PKI and Certificate Lifecycle
PKI and Certificate Lifecycle
Uptrakit operates an internal PKI for agents and MQTT services.
Asset Lifetimes
| Asset | Lifetime | Renewal Window | Key Algorithm |
|---|---|---|---|
| CA certificate | 5 years | Rotate 6 months before expiry | P-384 / PKCS_ECDSA_P384_SHA384 |
| Server HTTPS cert | 90 days | Renew 30 days before expiry | P-256 / PKCS_ECDSA_P256_SHA256 |
| Agent/MQTT client cert | 168 h (default, max 17 520 h) | min(14 days, lifetime / 5) — see below | P-384 / PKCS_ECDSA_P384_SHA384 |
Key algorithms: CA and agent/service client keys use P-384 (ECDSA, SHA-384). Server HTTPS certificates use P-256 for broad reverse-proxy compatibility (e.g. Envoy ≤ 1.32 only supports P-256 server certificates in static TLS config). Existing keys continue to use their current algorithm until their normal renewal cycle. The semi-production deployment should trigger
POST /api/v1/settings/rotate-caafter deploying this change to accelerate CA renewal to P-384.

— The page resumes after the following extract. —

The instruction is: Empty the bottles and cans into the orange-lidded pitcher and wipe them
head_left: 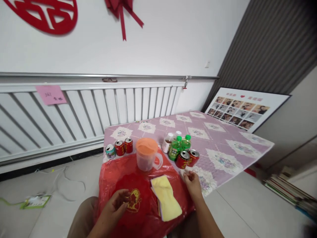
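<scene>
My left hand (pixel 119 203) hovers over a round red scalloped tray (pixel 123 183) with a gold design, its fingers apart and holding nothing visible. My right hand (pixel 193 183) is at the right edge of the red plastic sheet (pixel 109 173), just in front of two red cans. Its fingers are curled together, and whatever they may pinch is hidden. Folded yellow cloths (pixel 168 200) lie between my hands. Behind the tray stands a clear plastic pitcher (pixel 145 162) with an orange lid (pixel 147 146).
A teal can (pixel 110 152) and two red cans (pixel 119 148) stand left of the pitcher. To its right are green-capped bottles (pixel 175 149), white-capped bottles (pixel 167 144) and opened red cans (pixel 183 160). A patterned tablecloth (pixel 205 145) covers the table, beside a white radiator (pixel 109 109).
</scene>
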### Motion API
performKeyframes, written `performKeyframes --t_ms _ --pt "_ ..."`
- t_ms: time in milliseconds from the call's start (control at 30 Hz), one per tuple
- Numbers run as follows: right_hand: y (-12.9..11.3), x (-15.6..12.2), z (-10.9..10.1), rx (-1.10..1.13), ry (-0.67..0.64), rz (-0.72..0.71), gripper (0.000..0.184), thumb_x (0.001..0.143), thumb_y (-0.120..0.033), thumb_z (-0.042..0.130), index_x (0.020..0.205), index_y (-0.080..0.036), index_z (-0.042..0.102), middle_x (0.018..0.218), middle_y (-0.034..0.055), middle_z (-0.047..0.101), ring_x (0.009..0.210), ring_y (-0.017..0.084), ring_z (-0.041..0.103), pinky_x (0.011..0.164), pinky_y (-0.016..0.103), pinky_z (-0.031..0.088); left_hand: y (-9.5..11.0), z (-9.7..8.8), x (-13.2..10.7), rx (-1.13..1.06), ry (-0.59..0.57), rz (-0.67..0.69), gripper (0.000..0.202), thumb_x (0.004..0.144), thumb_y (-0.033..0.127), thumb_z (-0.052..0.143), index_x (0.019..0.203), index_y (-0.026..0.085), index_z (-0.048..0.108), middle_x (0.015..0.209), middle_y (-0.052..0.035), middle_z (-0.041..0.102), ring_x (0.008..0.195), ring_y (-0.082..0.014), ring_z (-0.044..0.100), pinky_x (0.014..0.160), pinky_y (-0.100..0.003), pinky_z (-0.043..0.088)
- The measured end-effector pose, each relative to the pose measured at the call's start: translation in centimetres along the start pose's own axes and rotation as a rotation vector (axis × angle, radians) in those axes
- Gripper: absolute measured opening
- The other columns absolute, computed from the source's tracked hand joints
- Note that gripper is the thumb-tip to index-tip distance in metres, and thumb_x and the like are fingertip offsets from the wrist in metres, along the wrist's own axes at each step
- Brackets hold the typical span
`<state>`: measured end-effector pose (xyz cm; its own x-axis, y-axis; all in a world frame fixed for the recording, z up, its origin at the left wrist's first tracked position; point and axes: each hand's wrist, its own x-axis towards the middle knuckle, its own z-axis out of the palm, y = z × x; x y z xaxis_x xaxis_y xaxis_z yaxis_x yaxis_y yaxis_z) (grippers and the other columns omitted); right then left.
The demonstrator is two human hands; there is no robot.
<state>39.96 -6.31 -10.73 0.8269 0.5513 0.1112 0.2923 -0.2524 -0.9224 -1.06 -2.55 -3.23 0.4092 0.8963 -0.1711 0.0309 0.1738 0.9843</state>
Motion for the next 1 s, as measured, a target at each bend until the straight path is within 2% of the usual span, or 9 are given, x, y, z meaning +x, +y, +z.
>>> performKeyframes --t_ms 133,267,433,600,667,733,800,833,1000 --pt "-0.6 -1.6 -0.7 -0.044 -0.022 -0.025 0.051 0.068 -0.056 0.057 0.103 -0.019 0.055 0.094 0.0103 0.071 0.09 0.027 0.068 0.088 0.041 0.052 0.2 -0.5 -0.2 -0.025 0.037 0.024 0.042 0.07 0.041 0.075 0.106 0.021 0.067 0.108 -0.0106 0.073 0.101 -0.0276 0.069 0.09 -0.039 0.055" --pt "-1.2 -3.6 -0.3 -0.102 -0.091 -0.057 0.048 0.07 -0.059 0.055 0.098 -0.021 0.061 0.098 0.0112 0.072 0.094 0.029 0.067 0.092 0.041 0.049 1.0 -1.4 0.1 0.044 0.096 0.04 0.036 0.072 0.037 0.071 0.104 0.023 0.067 0.11 -0.0085 0.074 0.105 -0.0275 0.069 0.093 -0.038 0.055" --pt "-1.6 -3.9 0.4 -0.156 -0.146 -0.044 0.044 0.069 -0.061 0.051 0.088 -0.023 0.062 0.094 0.0111 0.075 0.091 0.028 0.069 0.089 0.038 0.051 2.3 -2.8 2.5 0.3 0.192 0.191 0.036 0.074 0.031 0.065 0.108 0.022 0.068 0.115 -0.0087 0.073 0.109 -0.0271 0.067 0.099 -0.042 0.052" --pt "-1.1 -2.9 0.1 -0.236 -0.097 0.023 0.049 0.067 -0.063 0.045 0.087 -0.022 0.062 0.101 0.0171 0.074 0.097 0.034 0.068 0.089 0.045 0.05 4.5 -3.7 8.0 0.607 0.244 0.445 0.039 0.08 0.024 0.058 0.119 0.021 0.062 0.123 -0.0099 0.069 0.116 -0.0248 0.063 0.105 -0.042 0.048" --pt "-0.9 -2.7 0.1 -0.259 -0.092 0.033 0.048 0.067 -0.063 0.044 0.085 -0.022 0.062 0.1 0.0175 0.074 0.097 0.035 0.068 0.088 0.045 0.05 5.9 -3.8 10.8 0.754 0.288 0.484 0.042 0.081 0.023 0.058 0.123 0.019 0.06 0.127 -0.0116 0.067 0.12 -0.026 0.061 0.108 -0.042 0.046" --pt "-0.7 -2.6 0.1 -0.276 -0.094 0.036 0.046 0.068 -0.062 0.044 0.083 -0.023 0.061 0.099 0.0169 0.074 0.096 0.035 0.068 0.087 0.045 0.05 7.4 -3.7 13.6 0.8 0.304 0.472 0.047 0.081 0.023 0.061 0.128 0.019 0.057 0.127 -0.0118 0.066 0.12 -0.0278 0.06 0.106 -0.042 0.046" --pt "-0.7 -2.6 0.1 -0.291 -0.094 0.037 0.044 0.069 -0.062 0.044 0.082 -0.023 0.061 0.099 0.0166 0.074 0.096 0.035 0.068 0.086 0.044 0.05 8.7 -3.4 16.2 1.033 0.286 0.385 0.054 0.081 0.025 0.063 0.134 0.022 0.051 0.13 -0.0091 0.064 0.121 -0.0267 0.059 0.104 -0.04 0.045" --pt "-0.7 -2.6 0.2 -0.298 -0.093 0.038 0.043 0.069 -0.061 0.044 0.082 -0.024 0.061 0.099 0.0164 0.075 0.096 0.035 0.068 0.086 0.044 0.051 9.2 -3.3 17.4 1.065 0.293 0.368 0.059 0.08 0.026 0.065 0.136 0.021 0.049 0.133 -0.0101 0.062 0.123 -0.0274 0.057 0.106 -0.039 0.044" --pt "-0.7 -2.7 0.2 -0.338 -0.106 0.043 0.041 0.072 -0.06 0.042 0.081 -0.025 0.062 0.096 0.0151 0.075 0.091 0.034 0.069 0.079 0.041 0.051 10.0 -2.4 22.1 1.17 0.315 0.267 0.074 0.079 0.036 0.069 0.143 0.017 0.039 0.142 -0.0179 0.054 0.134 -0.0347 0.047 0.109 -0.047 0.036"
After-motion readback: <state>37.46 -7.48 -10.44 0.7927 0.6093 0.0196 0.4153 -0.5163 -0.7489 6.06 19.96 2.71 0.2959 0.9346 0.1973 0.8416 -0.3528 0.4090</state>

Agent/MQTT Certificate Renewal Window
The renewal window determines how early a service initiates a certificate renewal before the cert expires.
Automatic mode (default)
The window is computed per-certificate as:
renewal_window = min(14 days, cert_lifetime / 5)
Examples:
| Cert lifetime | 1/5 | Ceiling | Effective window |
|---|---|---|---|
| 2 h | < 1 h | 336 h | < 1 hour (rounds down to 0 — service renews immediately) |
| 12 h | 2 h | 336 h | 2 hours |
| 168 h (7 days) | 33 h | 336 h | 33 hours |
| 720 h (30 days) | 144 h | 336 h | 144 hours |
| 1 680 h (70 days) | 336 h | 336 h | 336 hours (14 days) |
| 8 760 h (365 days) | 1 752 h | 336 h | 336 hours (14 days) |
This formula applies at two layers:
- Server-side scheduler (
ServiceCertCheckExecutor): queries DB for certs approaching the per-cert window (not_after ≤ now + min(14 days, (not_after − not_before) / 5)) and sendsRequestCertRenewalto the owning service. - On-service timer (
cert_handler.rs): when the service connects, the controller sendsrenewal_window_hoursinServiceSettingsPayload; the service uses this to schedule its local proactive renewal timer.
Custom override
An admin can pin the renewal window via PUT /api/v1/settings/agent-certificates:
{ "renewal_window_hours": 48 }
Send 0 to reset to automatic mode:
{ "renewal_window_hours": 0 }
The API response includes both the raw override and the effective value:
{
"lifetime_hours": 168,
"renewal_window_hours_override": null,
"effective_renewal_window_hours": 33
}
Per-service override
Each individual service can have its own certificate lifetime, independent of the global default.
Set it via PUT /api/v1/services/{id}:
{ "cert_lifetime_hours": 48 }
Send 0 to clear the per-service override and revert to the global default:
{ "cert_lifetime_hours": 0 }
Valid values: 0 (clear) or 1–17520. When set, this value takes precedence over the global
setting at certificate signing time. The per-service value is visible in GET /api/v1/services/{id}
as cert_lifetime_hours (omitted when the global default applies).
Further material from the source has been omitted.